- **TASK INSTRUCTIONS**: Which lines of the data hold the word "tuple"? Copy all of them.

- **AVAILABLE RECORDS**:

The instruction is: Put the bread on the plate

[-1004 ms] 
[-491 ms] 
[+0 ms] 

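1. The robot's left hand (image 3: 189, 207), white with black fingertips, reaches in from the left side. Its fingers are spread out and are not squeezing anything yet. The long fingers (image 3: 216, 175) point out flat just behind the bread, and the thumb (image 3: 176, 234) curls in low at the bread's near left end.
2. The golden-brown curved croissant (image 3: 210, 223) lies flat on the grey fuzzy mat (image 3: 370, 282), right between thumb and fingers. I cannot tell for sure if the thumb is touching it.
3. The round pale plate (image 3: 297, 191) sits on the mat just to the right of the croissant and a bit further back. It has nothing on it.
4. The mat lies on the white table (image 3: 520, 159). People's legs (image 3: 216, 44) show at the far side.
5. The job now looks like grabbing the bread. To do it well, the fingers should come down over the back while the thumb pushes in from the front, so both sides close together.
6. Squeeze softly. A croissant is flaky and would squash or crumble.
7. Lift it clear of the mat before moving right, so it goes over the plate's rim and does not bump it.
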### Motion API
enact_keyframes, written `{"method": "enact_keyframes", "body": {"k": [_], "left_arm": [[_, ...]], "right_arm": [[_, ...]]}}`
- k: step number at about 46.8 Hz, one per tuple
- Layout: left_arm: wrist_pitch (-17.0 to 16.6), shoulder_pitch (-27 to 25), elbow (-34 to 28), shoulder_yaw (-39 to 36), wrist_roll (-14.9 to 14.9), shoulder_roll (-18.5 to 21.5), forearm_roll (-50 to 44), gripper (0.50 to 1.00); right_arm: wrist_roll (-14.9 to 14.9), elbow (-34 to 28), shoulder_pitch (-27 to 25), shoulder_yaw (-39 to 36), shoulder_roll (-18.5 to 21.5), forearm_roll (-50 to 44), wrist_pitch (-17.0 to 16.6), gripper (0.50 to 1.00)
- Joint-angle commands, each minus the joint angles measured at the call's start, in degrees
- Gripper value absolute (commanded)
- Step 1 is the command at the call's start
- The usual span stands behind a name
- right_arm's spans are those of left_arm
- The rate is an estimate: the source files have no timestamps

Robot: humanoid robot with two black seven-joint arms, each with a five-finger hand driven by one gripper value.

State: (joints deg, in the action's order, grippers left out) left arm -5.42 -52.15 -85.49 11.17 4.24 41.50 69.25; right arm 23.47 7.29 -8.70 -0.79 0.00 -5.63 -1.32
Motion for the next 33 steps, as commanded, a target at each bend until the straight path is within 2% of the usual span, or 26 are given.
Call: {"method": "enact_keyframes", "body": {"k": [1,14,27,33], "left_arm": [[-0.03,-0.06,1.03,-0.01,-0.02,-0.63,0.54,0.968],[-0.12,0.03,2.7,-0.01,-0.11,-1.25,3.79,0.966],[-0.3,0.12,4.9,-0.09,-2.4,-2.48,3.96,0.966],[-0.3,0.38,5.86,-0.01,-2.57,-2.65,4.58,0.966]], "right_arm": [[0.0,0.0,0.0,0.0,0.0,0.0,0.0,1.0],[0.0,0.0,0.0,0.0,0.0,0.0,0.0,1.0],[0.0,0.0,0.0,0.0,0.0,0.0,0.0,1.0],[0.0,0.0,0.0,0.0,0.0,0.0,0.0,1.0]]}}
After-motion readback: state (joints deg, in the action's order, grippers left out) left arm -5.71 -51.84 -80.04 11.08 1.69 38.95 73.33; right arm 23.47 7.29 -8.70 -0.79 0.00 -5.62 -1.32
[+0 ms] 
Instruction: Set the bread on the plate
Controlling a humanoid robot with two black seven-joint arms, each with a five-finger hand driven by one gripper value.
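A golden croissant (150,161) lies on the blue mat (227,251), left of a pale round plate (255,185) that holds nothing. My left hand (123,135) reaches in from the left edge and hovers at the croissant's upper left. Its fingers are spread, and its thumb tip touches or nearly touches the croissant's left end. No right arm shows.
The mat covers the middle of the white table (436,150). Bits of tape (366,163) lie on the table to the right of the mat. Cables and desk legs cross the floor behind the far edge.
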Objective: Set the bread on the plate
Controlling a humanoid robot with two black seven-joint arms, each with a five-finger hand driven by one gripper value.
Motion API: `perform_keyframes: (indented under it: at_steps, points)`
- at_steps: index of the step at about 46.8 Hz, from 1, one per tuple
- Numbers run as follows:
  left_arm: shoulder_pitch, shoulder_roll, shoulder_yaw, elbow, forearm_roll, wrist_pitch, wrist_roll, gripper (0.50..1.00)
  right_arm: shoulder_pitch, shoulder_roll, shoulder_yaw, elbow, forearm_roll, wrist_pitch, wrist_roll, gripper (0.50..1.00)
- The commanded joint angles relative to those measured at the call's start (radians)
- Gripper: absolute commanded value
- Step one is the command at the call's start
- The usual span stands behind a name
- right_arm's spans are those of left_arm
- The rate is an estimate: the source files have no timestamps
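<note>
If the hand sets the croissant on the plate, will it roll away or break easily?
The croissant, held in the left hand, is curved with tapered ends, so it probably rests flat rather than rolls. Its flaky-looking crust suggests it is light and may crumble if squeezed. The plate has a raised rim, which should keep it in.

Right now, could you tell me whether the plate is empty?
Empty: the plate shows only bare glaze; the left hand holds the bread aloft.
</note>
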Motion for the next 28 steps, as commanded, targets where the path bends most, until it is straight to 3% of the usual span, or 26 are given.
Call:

- **EXPECTED ANSWER**:
- k: step number at about 46.8 Hz, one per tuple
- at_steps: index of the step at about 46.8 Hz, from 1, one per tuple

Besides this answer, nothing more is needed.